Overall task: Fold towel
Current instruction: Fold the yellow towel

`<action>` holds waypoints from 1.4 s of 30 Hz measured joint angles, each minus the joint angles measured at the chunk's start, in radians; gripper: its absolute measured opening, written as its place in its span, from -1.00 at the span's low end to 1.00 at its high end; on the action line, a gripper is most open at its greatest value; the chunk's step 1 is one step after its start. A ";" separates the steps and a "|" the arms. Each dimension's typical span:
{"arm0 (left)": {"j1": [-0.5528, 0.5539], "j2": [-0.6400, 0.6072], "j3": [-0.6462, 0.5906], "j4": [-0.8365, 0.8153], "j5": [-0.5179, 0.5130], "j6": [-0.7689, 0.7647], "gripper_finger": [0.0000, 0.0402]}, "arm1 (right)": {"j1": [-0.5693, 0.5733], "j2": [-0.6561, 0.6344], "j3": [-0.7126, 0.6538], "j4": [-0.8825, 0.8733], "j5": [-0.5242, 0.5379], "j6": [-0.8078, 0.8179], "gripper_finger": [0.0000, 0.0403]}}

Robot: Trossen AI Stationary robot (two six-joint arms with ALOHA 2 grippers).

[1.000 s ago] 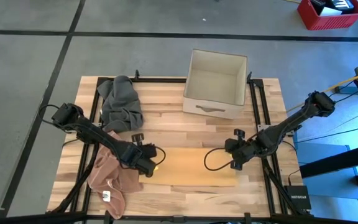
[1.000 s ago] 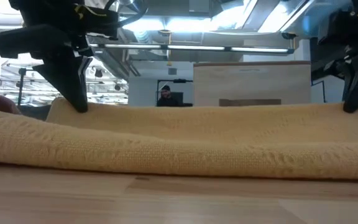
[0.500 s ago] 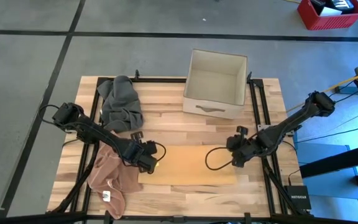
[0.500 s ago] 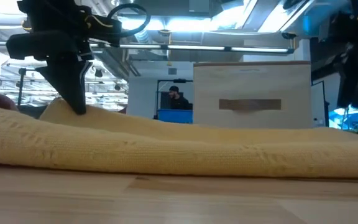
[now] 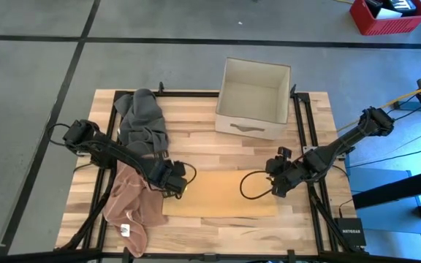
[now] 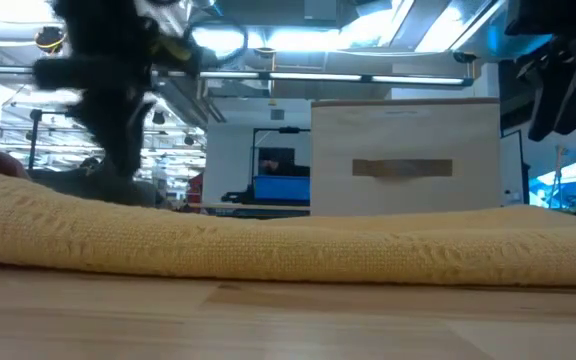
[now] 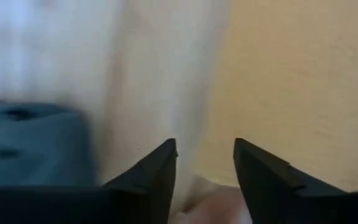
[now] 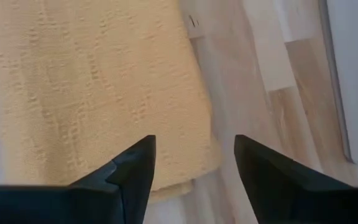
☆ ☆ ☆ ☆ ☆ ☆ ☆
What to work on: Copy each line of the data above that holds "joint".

Task solution:
`<action>` holds waypoints from 1.4 s of 30 Hz measured joint angles, each minus the joint angles measured at the chunk's start, in radians; gripper: its absolute measured opening, written as its place in its span, from -1.00 at the span's low end to 1.00 at its high end; on the action line, a gripper is most open at its greatest value; the chunk's step 1 is one step after its start. A ";" separates the steps and a "|" the arms. Each dimension's typical span:
Robot: Trossen AI Stationary robot (two six-joint arms with ALOHA 2 grippers).

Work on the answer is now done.